La clameur publique fait état de fuites à grande échelle au baccalauréat à Conakry. Dame Kadiatou Bah, la secrétaire générale du syndicat libre des enseignants et chercheurs de Guinée SLECG 2 et Aboubacar Sidiki Camara, le chargé de communication du MENA ont fait le point de cette situation ce jeudi.

« Nous avons constaté que les élèves sont en train de passer par des miracles pour être dans les salles avec les téléphones. C’est ce qui fait qu’il y a des centres où des soit disant enseignants sont en train de tromper les élèves. Ils vont dans certains centres pour traiter des sujets qu’ils balancent sur whatsApp pour envoyer aux élèves. Tout ça la c’est peut-être pour avoir un pourcentage pour leur école d’origine ou je ne sais quoi mais franchement nous sommes confrontés à ces difficultés » a expliqué Dame Kadiatou Bah

Le contrôle strict doit être la vocation du surveillant. Cependant, cette secrétaire se dit choquée de voir ce qu’elle appelle « des soit disant enseignants » qui se livrent à de telles pratiques

« Parce que pour moi un enseignant ne peut pas enseigner un enfant durant toute une année et l’aider encore à frauder » martèle-t-elle.

Pour sa part, Mamady Sidiki Camara, le chargé de la communication du MENA regrette l’agilité et la complicité de certains surveillants qui selon lui n’ont pas assumé la confiance portée en eux.

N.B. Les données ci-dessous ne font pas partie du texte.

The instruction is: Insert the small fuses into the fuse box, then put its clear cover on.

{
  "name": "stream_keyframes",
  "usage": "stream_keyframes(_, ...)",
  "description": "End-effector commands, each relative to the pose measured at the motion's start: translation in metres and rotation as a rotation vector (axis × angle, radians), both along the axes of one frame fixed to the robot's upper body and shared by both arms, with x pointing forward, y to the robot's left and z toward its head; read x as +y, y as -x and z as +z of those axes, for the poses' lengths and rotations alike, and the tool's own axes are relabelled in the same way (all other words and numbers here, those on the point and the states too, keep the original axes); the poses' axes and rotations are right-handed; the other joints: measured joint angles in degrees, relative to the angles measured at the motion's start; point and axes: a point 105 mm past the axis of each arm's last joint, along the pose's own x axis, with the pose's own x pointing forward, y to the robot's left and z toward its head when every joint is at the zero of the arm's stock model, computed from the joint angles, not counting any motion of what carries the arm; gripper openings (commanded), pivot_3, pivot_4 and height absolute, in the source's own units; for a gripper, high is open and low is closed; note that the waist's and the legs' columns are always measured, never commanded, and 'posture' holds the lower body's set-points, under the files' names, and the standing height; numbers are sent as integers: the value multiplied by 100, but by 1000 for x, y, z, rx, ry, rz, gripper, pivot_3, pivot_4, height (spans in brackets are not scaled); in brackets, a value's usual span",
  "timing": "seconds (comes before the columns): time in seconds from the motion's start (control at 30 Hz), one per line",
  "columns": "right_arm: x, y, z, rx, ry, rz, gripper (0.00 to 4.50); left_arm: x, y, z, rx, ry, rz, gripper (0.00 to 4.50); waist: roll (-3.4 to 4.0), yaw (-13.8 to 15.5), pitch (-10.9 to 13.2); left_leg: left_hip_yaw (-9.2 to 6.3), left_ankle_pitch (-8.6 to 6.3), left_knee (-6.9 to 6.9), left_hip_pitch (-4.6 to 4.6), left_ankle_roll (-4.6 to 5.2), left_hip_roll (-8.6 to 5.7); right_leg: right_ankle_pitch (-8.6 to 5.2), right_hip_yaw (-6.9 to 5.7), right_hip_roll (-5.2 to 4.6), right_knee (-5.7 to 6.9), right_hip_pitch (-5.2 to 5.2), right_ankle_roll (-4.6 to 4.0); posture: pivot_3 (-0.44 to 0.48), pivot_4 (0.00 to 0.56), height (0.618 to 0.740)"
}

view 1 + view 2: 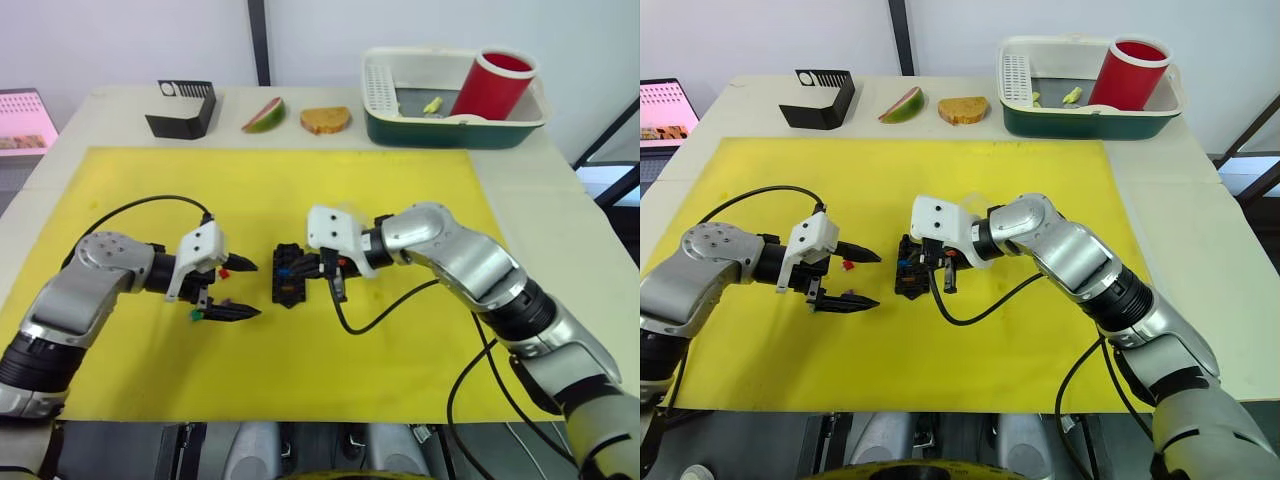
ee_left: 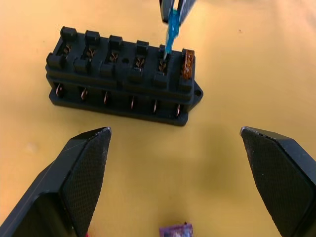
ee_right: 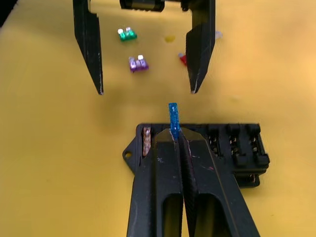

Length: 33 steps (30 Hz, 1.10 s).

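Note:
The black fuse box (image 1: 289,275) lies mid-mat, with an orange fuse (image 2: 187,64) seated in its end slot. My right gripper (image 3: 176,136) hangs over the box, shut on a blue fuse (image 2: 170,34). That fuse's lower end meets the slot beside the orange one. My left gripper (image 1: 256,289) stands open just left of the box, holding nothing. Loose on the mat near it lie a red fuse (image 1: 224,271), a green fuse (image 3: 127,34) and a purple fuse (image 3: 138,63). The clear cover is hidden or out of view.
A yellow mat (image 1: 300,180) covers the table. Along the back edge stand a black slotted stand (image 1: 183,108), a fruit slice (image 1: 264,114), a piece of bread (image 1: 325,120) and a green-and-white basket (image 1: 400,125) holding a red cup (image 1: 492,85).

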Motion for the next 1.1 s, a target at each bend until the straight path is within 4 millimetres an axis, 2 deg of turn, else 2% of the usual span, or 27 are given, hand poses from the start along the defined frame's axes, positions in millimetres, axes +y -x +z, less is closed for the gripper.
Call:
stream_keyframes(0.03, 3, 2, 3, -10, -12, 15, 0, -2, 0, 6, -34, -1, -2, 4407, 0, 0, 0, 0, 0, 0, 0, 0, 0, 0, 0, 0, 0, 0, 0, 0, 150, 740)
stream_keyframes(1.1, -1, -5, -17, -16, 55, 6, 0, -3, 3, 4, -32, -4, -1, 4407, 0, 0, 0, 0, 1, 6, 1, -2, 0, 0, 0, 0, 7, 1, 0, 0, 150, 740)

« Il y a que le déploiement, dans tous les départements, de tous les cadres de nos structures déconcentrées devrait effectivement veiller aussi à la régularité de ces examens. Et grâce à la vigilance de ces derniers nous avons pu mettre encore hors d’état de nuire ces surveillants qui se sont montrés légers et ces élèves qui se sont prêtés à ce jeu de fraudes. Aussitôt qu’un candidat est pris avec un téléphone il est systématiquement renvoyé et si c’est sous la complicité d’un surveillant, il est systématiquement renvoyé aussi » dit-il.

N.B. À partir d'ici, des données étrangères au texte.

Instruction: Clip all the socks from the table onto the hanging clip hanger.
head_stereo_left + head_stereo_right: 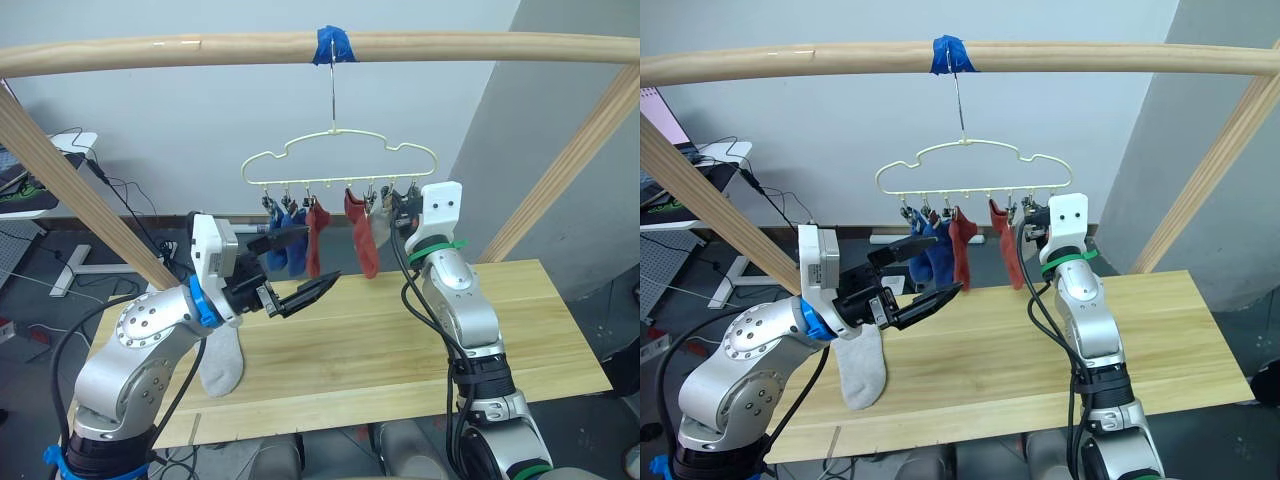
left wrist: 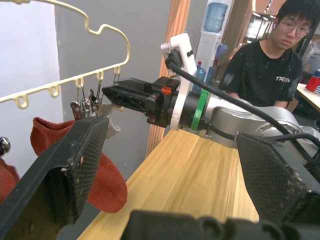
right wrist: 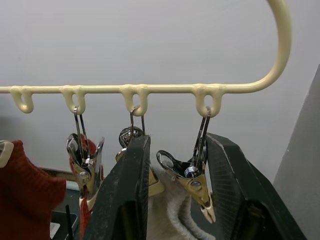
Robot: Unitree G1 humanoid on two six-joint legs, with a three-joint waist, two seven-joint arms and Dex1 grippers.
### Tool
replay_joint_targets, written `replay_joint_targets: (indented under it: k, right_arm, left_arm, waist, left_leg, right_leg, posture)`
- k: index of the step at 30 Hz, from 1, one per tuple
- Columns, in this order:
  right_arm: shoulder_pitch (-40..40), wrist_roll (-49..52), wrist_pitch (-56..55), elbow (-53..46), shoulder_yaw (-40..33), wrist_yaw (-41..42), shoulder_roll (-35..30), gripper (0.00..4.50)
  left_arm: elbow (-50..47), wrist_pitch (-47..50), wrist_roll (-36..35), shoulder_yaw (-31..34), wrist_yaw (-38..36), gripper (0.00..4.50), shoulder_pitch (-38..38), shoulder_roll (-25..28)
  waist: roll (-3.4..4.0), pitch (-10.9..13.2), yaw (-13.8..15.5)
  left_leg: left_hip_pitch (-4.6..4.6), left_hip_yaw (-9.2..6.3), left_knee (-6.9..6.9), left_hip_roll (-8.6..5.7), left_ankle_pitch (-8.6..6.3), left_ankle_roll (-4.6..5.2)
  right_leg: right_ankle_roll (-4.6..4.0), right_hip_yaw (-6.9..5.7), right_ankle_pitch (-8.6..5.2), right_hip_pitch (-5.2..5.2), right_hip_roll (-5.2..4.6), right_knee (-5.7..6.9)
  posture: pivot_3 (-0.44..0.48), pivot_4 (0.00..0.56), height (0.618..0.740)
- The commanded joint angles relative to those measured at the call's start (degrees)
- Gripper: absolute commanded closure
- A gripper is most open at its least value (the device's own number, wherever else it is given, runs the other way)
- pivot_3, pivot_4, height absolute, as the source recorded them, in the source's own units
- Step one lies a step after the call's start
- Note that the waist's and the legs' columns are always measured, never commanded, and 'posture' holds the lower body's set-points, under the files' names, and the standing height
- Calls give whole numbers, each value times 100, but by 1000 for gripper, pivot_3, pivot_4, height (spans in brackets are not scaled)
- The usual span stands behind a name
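The clip hanger [image 1: 340,160] hangs by its hook from the wooden pole [image 1: 450,46], at a strip of blue tape [image 1: 331,44], high over the back edge of the table [image 1: 520,330]. Two blue socks [image 1: 284,245] and two red socks [image 1: 362,235] hang from its clips, side by side, and a grey sock [image 1: 381,226] hangs at the right end, partly behind the right hand [image 1: 405,212]. The right hand is up at the last clips [image 3: 192,175] with its fingers [image 3: 125,200] apart, one on each side of the end clip and the top of that grey sock; they do not look pressed on it. The left hand [image 1: 300,265] is just below and in front of the blue socks, fingers wide apart and holding nothing. One more grey sock [image 1: 222,362] lies on the table near the front left edge, under the left arm. The middle and right side of the table top are bare wood with room to move. A person [image 2: 260,70] in a black shirt sits beyond the far end of the table.
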Motion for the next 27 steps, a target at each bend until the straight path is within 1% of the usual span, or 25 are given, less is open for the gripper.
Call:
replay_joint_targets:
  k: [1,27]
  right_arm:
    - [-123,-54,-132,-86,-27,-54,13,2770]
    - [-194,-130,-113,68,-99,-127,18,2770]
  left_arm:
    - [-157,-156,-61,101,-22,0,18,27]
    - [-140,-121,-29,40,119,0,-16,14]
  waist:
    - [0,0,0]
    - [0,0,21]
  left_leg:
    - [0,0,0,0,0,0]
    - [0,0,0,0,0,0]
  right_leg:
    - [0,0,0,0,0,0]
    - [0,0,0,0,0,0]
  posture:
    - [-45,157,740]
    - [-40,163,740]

À propos du surveillant, le renvoi ne suffit pas poursuit ce responsable de l’éducation. Il y a d’autres sanctions déclare-t-il.

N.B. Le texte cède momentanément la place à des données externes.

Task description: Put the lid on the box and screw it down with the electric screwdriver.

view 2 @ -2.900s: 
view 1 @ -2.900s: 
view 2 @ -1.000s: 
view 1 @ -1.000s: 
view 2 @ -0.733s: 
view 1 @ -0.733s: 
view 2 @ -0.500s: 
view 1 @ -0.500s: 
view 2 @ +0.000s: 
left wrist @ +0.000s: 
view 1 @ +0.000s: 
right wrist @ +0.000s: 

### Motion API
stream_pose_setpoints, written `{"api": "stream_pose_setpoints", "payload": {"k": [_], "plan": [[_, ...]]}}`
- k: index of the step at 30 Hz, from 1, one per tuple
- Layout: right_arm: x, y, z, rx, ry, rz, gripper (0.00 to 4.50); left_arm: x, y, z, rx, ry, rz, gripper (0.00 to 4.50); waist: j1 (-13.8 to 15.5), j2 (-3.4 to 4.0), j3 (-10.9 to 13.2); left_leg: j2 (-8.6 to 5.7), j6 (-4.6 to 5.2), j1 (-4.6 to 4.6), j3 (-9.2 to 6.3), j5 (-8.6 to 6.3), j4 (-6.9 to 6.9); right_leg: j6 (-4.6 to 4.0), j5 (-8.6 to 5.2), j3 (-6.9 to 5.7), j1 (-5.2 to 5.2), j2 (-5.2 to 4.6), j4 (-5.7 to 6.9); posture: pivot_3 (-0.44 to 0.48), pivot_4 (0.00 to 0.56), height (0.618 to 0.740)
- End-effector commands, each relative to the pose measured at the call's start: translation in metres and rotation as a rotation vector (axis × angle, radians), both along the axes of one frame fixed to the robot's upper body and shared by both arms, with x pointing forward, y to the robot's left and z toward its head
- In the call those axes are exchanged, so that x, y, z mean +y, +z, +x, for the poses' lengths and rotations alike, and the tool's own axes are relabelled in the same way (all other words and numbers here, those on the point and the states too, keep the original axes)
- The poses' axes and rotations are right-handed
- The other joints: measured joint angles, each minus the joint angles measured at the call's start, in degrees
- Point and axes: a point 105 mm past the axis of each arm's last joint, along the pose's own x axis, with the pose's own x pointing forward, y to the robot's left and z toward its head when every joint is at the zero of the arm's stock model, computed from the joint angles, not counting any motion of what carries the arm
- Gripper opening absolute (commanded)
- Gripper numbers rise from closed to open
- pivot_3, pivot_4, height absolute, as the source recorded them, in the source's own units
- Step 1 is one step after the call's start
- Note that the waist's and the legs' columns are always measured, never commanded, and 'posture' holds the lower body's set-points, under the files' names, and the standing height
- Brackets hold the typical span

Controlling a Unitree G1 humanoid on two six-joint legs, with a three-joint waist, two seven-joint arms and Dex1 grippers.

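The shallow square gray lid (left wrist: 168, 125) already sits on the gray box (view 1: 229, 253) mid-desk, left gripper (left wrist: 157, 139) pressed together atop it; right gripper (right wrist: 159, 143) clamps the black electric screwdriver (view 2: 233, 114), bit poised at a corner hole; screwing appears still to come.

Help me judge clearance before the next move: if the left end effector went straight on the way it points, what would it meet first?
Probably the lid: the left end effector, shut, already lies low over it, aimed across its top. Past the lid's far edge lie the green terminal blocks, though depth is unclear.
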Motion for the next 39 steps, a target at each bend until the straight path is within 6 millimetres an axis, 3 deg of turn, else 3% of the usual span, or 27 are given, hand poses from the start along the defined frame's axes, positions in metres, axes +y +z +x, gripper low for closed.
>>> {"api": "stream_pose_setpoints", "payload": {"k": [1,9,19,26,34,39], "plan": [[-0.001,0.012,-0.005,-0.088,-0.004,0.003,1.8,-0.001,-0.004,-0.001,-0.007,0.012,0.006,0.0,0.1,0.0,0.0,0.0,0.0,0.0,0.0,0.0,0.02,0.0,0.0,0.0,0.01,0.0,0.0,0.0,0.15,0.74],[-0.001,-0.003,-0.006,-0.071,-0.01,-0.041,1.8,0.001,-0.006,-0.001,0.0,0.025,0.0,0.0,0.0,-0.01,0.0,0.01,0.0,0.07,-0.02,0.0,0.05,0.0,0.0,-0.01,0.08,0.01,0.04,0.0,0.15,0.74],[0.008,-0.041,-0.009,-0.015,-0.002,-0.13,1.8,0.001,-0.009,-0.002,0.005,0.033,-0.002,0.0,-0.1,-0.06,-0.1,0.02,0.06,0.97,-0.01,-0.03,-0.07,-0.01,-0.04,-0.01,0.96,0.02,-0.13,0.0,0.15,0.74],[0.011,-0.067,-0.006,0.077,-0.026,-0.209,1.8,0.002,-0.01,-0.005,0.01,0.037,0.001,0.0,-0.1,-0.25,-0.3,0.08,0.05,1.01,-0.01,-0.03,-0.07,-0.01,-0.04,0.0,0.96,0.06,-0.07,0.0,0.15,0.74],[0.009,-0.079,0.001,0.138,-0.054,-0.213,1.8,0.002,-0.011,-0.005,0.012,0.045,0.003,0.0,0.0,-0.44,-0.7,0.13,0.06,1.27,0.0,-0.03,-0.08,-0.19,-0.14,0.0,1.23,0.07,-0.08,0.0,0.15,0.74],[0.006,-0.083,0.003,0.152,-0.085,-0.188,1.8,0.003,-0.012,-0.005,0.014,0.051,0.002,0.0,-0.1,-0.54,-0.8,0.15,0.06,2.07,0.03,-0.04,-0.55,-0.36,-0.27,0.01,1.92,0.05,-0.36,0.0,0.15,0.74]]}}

« Non seulement à notre niveau ici, au niveau central, lui il sera identifié avec son matricule et sera exclu de la session de tous le processus des examens nationaux au moins durant les trois années qui vont suivre mais aussi on le mettra à la disposition des services de sécurité pour des  fins d’enquêtes » a-t-il conclu.